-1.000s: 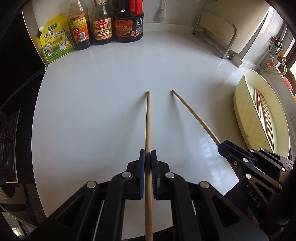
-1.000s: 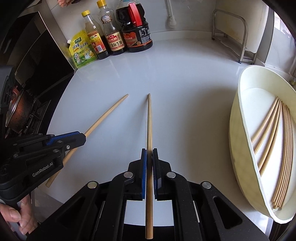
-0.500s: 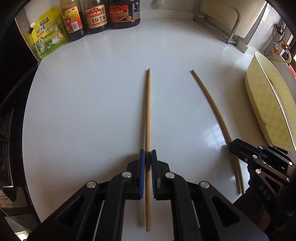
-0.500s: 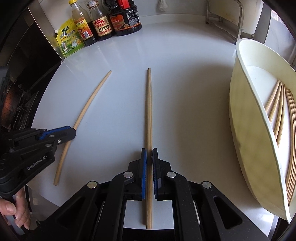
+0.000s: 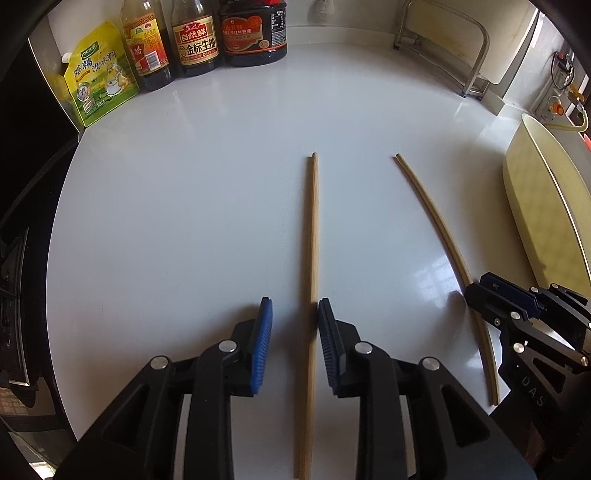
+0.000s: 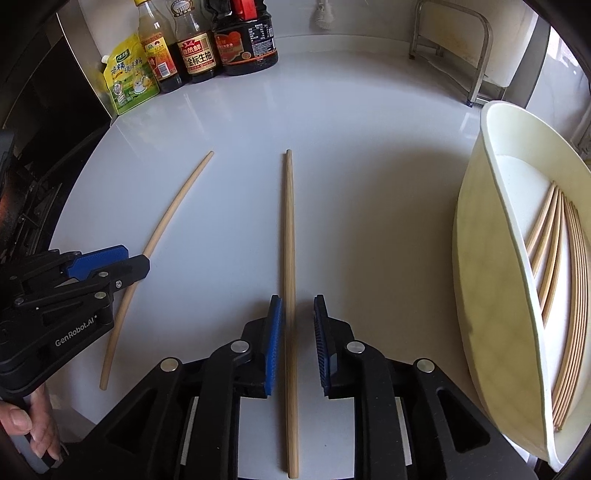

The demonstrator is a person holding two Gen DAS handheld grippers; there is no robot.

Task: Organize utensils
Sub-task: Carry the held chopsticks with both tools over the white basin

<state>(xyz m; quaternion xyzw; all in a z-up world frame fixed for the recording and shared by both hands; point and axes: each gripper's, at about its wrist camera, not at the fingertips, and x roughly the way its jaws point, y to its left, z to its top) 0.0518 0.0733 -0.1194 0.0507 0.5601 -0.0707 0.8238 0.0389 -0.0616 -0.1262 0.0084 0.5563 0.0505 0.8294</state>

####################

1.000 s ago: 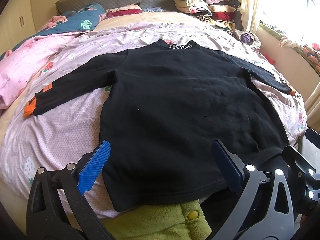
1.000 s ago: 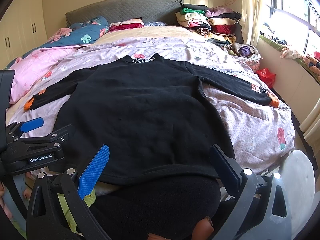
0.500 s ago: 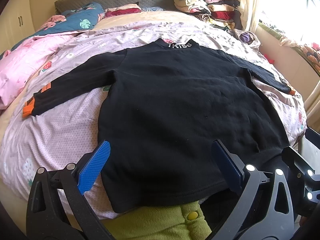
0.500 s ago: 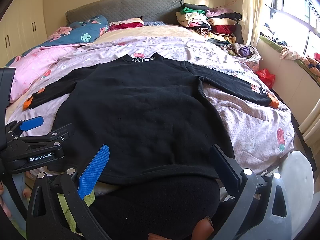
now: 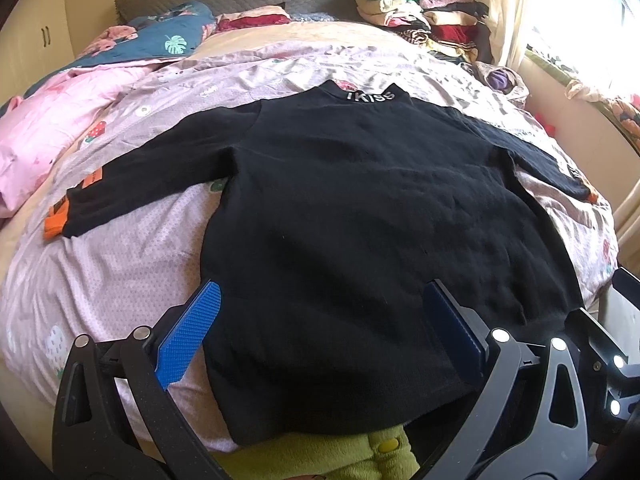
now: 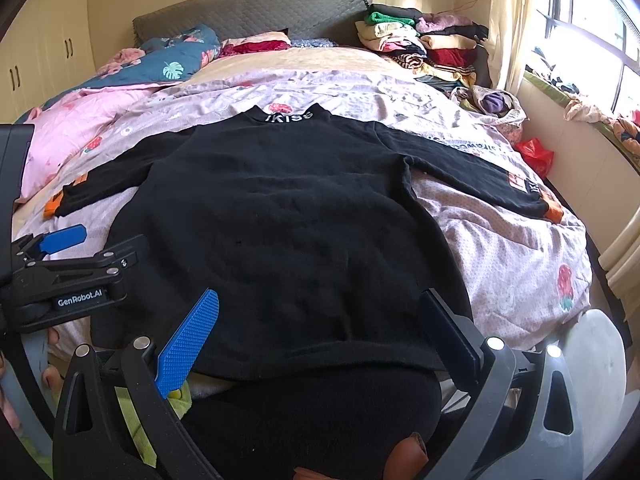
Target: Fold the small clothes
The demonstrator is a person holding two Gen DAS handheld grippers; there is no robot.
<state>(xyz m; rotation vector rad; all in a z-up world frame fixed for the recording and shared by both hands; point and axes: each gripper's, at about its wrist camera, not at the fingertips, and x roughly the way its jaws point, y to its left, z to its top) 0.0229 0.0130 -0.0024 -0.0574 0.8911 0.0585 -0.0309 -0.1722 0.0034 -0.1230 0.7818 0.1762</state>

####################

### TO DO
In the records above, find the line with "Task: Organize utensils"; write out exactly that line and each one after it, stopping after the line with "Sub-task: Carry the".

### SOLUTION
Task: Organize utensils
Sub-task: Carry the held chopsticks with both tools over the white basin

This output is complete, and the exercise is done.